Impact of Hate Crimes
Tombstones are knocked over and broken in cemeteries in Toronto and Kitchener. A Mosque in Pickering is the target of an arson attack. A Hebrew school in Montreal is firebombed, causing extensive damage to the library. Campaign signs belonging to UJA Federation of Greater Toronto are defaced – with the words “Jew Nazi” written across the faces of old men and young children. The windows of a synagogue are smashed. A Sikh caretaker is murdered for no reason other than his faith. A gay man is beaten because he is gay.
All of these acts are hate crimes. As such they are roundly condemned by the overwhelming majority of citizens. But why?
There are a number of reasons. Hate crimes offend our sense of moral fair play. The notion that an individual can be singled out for violent or differential treatment because of religion or skin colour or sexual orientation is repulsive to us. We instinctively rebel against such behaviours, recognizing them to be remnants of an unevolved past.
We also recognize, I think, that hate crimes have a corrosive effect on the strands that hold together our society. A society that permits the victimization of a minority group by the majority ultimately condemns itself to a slow inward collapse as its very soul disintegrates.
But all of this is at a very high level. What is the impact of hate crimes on those who are victimized by them?
To answer that question it is first necessary to identify who are the victims. As my point of departure I ask you to consider an incident that took place in Toronto in March 2004. Sometime during the evening of March 14, 2004 13 homes in a quiet neighbourhood were made the target of vandalism. Automobiles and homes were damaged. In at least two cases swastikas were drawn. In one of these latter cases, the home of Ichiel Leib and his mother, Maria, was vandalized with a swastika and the words, “Jewz Suk”. Mrs. Leib is a Holocaust survivor. In this particular case there were three specific sets of victims: The Leib family; Holocaust survivors; the Jewish community.
To the Leib family the incident was a nightmare. They had lived a pleasant life in their home in Thornhill, in a community that has a significant Jewish population. All of that was now turned upside down. Were they safe? Who could have done such a thing? What did this incident say about the nature of safety and security in Canada?
For Holocaust survivors (and Toronto has one of the largest populations of survivors in the world), the effect of the swastika was electric. It re-opened painful memories of the past and prompted some within that community to ask if “it was starting all over again”. They saw in this incident, and others like it, a foreboding shadow of the rise of intolerance and the collapse of individual human rights.
For the larger community, the incident was seen, variously, as confirmation that anti-Semitism was alive and well in Canada or as “one damn thing after another” Both responses pose challenges to us. In the first case, the sentiment that underlies the statement is that hate is an intractable human emotion and that we will never be rid of it – and that we are forever doomed to be victims of it. The second case is more troubling. In a month where homes were vandalized, gravestones were overturned, synagogues and schools were vandalized and signs belonging to the community were marred with swastikas and “SS” lightning bolts, there was a response from the community that was almost fatalistic in its content. It was as if a portion of the community shrugged its shoulders and said, in effect, “so what else is new?”

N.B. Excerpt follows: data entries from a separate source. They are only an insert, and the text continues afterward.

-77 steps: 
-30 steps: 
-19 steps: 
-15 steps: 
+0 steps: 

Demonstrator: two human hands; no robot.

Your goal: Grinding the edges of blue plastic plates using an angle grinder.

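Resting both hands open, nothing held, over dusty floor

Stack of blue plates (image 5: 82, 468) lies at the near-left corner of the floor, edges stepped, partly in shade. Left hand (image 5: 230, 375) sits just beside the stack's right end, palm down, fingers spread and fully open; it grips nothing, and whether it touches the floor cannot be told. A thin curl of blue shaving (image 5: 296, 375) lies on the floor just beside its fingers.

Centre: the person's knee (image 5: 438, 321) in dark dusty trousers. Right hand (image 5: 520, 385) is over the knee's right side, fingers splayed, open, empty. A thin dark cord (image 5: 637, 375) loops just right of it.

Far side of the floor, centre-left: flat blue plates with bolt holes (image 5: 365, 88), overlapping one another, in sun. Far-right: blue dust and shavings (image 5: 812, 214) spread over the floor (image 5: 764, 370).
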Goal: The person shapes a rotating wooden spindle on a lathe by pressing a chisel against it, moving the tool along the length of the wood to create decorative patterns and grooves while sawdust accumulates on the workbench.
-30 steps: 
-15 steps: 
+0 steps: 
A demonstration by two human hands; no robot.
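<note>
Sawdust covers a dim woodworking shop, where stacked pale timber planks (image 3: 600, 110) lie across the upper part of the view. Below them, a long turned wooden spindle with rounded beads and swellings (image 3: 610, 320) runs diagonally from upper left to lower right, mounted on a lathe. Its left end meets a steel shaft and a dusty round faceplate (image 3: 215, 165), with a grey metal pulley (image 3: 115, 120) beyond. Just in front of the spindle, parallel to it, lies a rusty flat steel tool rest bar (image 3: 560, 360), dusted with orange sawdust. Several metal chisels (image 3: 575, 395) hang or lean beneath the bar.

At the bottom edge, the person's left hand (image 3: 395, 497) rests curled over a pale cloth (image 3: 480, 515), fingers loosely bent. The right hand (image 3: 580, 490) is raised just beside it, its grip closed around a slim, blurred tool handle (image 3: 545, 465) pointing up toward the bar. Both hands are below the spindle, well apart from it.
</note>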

I suggest that each of these responses tells us something important about the way that hate crimes affect their victims – and why each of us should be concerned by those responses.
Hate crimes teach their victims that the world is not a safe place, that there is danger lurking and brings home the unfortunate truth that “bad things happen to good people”. The trauma experienced can have long lasting effects. This is especially true in the case of children who are directly or indirectly targeted by the attacks. This comes through very clearly when one listens to interviews of students who attended the United Talmud Torah School in Montreal, which was firebombed in April 2004. More than one student commented on how hard it was to see the destruction of a place where they had worked and had fun for years. This is a key element in tallying the repercussion of hates crimes: the loss of a sense of safety – of belonging.
Then there are those who observe the incidents of hate crime through the prism of history. They recall that the road that lead to the most horrific excesses of the Holocaust began with evil words and then escalated to evil deeds. In such cases, the conclusion can be drawn that our society is too fragile to ensure the rights of all of its citizens. The result is a lessening of confidence in the systems of society that ought to function for the benefit of all.
Then there those whose only association with a particular incident is their membership in the targeted community. What impact does this have on them? In response to a recent act of vandalism that occurred in the City of Vaughan (a suburb of Toronto), CJC’s National Director of Community Relations observed that “It’s like a constant drip, drip drip. It’s corrosive to our community. No community should have to put up with this kind of garbage”. It is this image of a slow acid burn that draws my attention. That these incidents occur on a regular basis; each of them cuts, but no cut is so deep as to be fatal. Despite that, the accumulation is debilitating and wears away at the confidence that all citizens should have in their safety and their place within a civil society.